4x track in Volen. Without rubber with "teeth" it is better not to try!
Basically, in the summer all cycling takes place either on the asphalt track or on dirt roads. nine0004 It will make sense to put slicks or semi-slicks here. Of course, it is better to choose a tire based on the route. Riding through sands and swamps requires something aggressive, wide, with an infrequent tread. On a paved road, extra effort won't hurt, but on heavy sections it will give more benefit. My choice of tires depends on what is the most difficult section I have on the road. Although you can, for example, choose tires for the longest section of the route. Any of these decisions will be correct. nine0005 Budget semi-slick. It used to be an evil tire for DH. Various pribludy in the structure of tires. The most famous "chip" is a Kevlar tape, which is embedded under the tire tread. It is great protection from objects that can cut the tire. But it will absolutely not protect against piercing objects - nails, paper clips and other things. Another notable feature is the Kevlar bead cord. The main advantage of such a tire is that it is compactly folded into a roll, and you can take it with you. In addition, it is much lighter than a tire with a steel bead cord. I heard a strange opinion that Kevlar is unsuitable for winter, as it "rots". This is absolutely false. Kevlar is an inert material. nine0005 Text: kaer. Source: forum.xservice.ru Bicycle Tire Construction SINGLE PLY CASING (SPC) DUAL PLY CASING (DPC) Weave Bead FOLDABLE BEAD CARBON FIBER BEAD RADIAL TUBELESS ROAD BUTYL INSERT LUST ONE70 Maxxis tires. Puncture protection KEVLAR® COMPOSITE (K2) NYLON BREAKER MAXXPROTECT KEVLAR® INSIDE SINGLE DUAL TRIPLE (3C) 3C DownHill SUPER TACKY Bicycle tires. Design. Technologies
Bicycle Tire Shell (Casing)
One layer of nylon fiber coated with rubber that wraps around the cord. Single-layer weaving allows the tire to "lick" tracks with different terrain and reduces the weight of the tire.

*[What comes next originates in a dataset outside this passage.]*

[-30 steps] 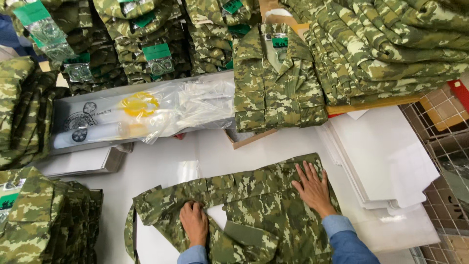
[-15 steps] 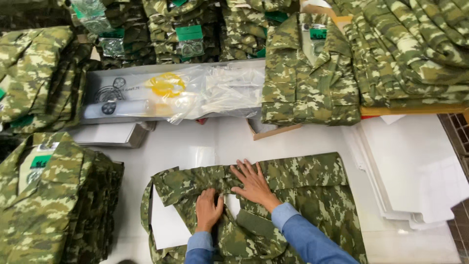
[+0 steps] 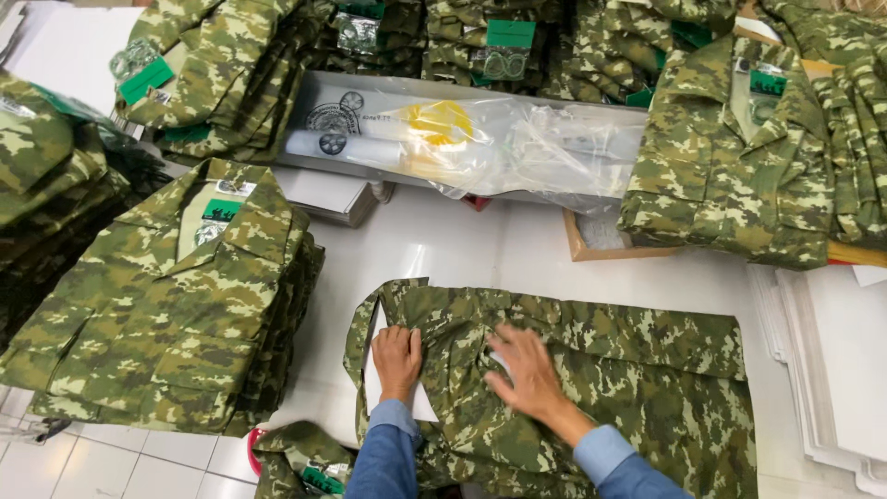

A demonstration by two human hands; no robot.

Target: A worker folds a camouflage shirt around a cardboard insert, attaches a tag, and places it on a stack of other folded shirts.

Double layer nylon weave for added protection on downhill runs.
THREADS PER INCH (TPI)
The number of threads of nylon that make up the carcass of the tire per square inch. A lower TPI value (correspondingly greater thread thickness) increases the possibility of a puncture and increases the weight of the tire. A higher TPI allows the tire to better "lick" the bumps in the track and provides a more comfortable ride. In addition, high TPI tires are lighter. nine0005
WIRE BEAD
Strong material that holds the tire to the rim. Steel wire makes the tire heavier, but does not stretch with increasing air pressure in the tire.
Flexible like steel, the bead is also designed to hold the tire on the rim, but is lighter and makes the tire more transportable on the road. The flexible cord is either Kevlar or aramid fibers.

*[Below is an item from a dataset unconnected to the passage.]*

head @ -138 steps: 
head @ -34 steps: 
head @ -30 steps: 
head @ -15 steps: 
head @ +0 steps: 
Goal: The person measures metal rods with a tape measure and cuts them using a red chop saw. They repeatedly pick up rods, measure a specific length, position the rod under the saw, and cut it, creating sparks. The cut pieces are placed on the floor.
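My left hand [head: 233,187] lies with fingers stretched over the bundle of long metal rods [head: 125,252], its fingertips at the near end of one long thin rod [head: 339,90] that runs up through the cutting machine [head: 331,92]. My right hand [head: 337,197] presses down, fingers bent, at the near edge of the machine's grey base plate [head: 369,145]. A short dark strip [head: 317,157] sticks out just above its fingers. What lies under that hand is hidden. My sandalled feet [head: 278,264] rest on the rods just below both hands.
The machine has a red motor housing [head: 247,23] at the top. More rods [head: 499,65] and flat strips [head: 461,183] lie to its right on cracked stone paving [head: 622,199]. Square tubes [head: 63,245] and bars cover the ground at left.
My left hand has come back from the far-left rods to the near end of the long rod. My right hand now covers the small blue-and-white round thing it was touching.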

A flexible material with the ability to hold the tire on the rim at the high pressures found in road tires.
Maxxis tyres. Construction
TUBULAR
A traditional construction tire, better known as the "single tube". In this case, compressed air is inside the tire. A bicycle tire of this type is glued into a special tubular type rim.

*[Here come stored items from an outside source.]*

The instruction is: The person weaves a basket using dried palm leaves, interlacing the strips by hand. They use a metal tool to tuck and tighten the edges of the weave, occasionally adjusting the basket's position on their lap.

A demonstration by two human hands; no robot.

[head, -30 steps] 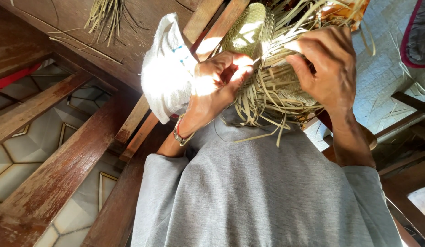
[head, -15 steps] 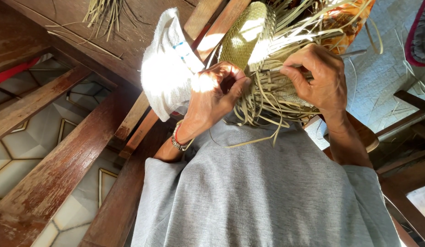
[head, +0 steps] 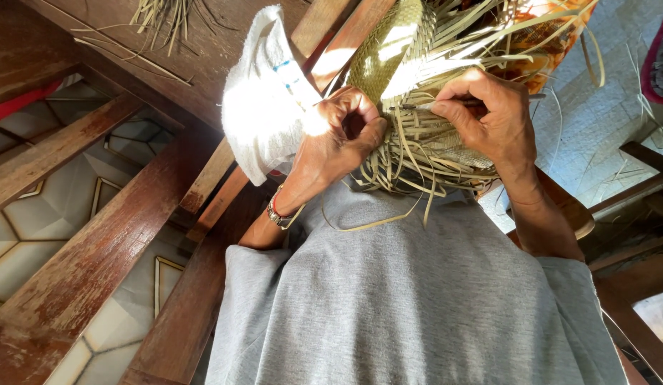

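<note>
Woven straw piece [head: 417, 135]: I am seeing the left hand [head: 338, 142] curling tighter on loose strands, while the right hand [head: 488, 117], having shifted lower, is pinching a thin tool [head: 474, 104].

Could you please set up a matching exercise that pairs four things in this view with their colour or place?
Things:
1. white cloth
2. woven strip piece
3. bracelet
4. grey shirt

Descriptions:
A. on the left wrist
B. covers the torso at the bottom of the view
C. draped over wooden slats, beside the left hand
D. pale green, worked between the left hand and the right hand

Pairs: 1-C, 2-D, 3-A, 4-B
</note>
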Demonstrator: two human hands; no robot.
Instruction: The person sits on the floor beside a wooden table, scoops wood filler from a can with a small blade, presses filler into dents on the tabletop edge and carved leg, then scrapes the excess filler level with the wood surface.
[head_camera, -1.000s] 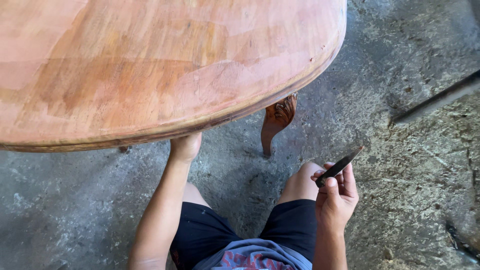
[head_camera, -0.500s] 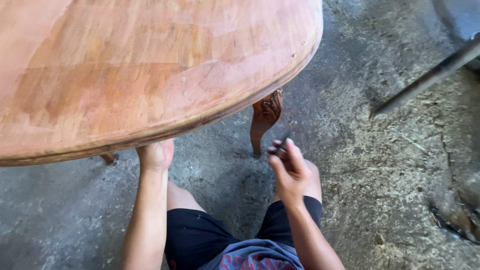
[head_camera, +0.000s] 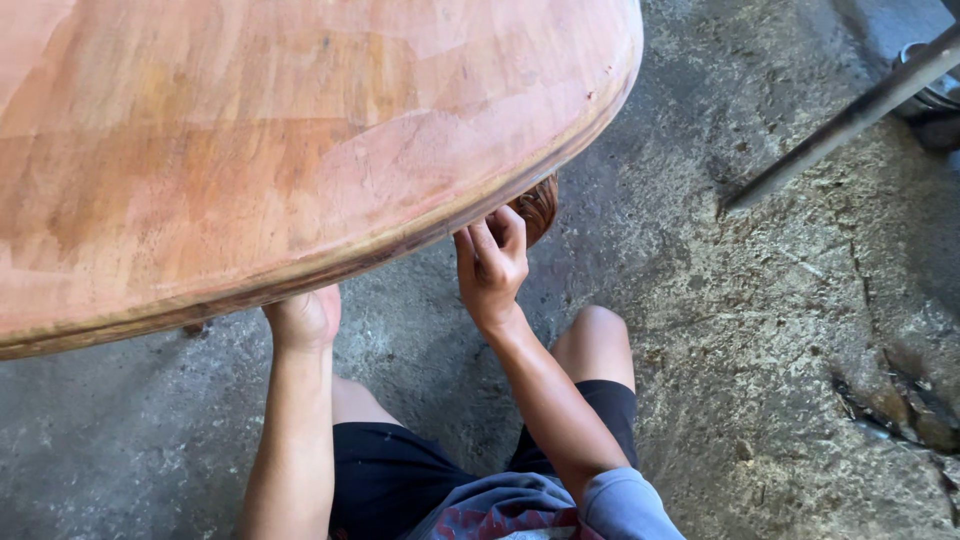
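Tabletop (head_camera: 300, 130): round, bare sanded wood, overhead.
Left hand (head_camera: 303, 318): tucked under rim; grip hidden, cannot tell.
Right hand (head_camera: 490, 262): fingers curled on rim edge.
Progress: top smooth; edge being handled.
Floor (head_camera: 780, 330): rough concrete.

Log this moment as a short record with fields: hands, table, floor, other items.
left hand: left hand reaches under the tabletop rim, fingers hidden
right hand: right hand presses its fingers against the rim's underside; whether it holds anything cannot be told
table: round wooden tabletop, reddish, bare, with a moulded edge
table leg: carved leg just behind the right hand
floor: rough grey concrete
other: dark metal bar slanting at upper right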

The radial design of the tire consists in the orientation of the fibers perpendicular to the rolling direction of the tire. This production method results in a soft, flexible sidewall for a soft, comfortable ride. nine0005
Tubeless technology that combines ultra-strong carbon fiber with a butyl inner layer. The combination of these two technologies results in a road bike tire that does not require the use of a tube.
Additional layer of butyl rubber placed from cord to cord. Used in Downhill tires to prevent snakebite and protect the rim from hard impacts.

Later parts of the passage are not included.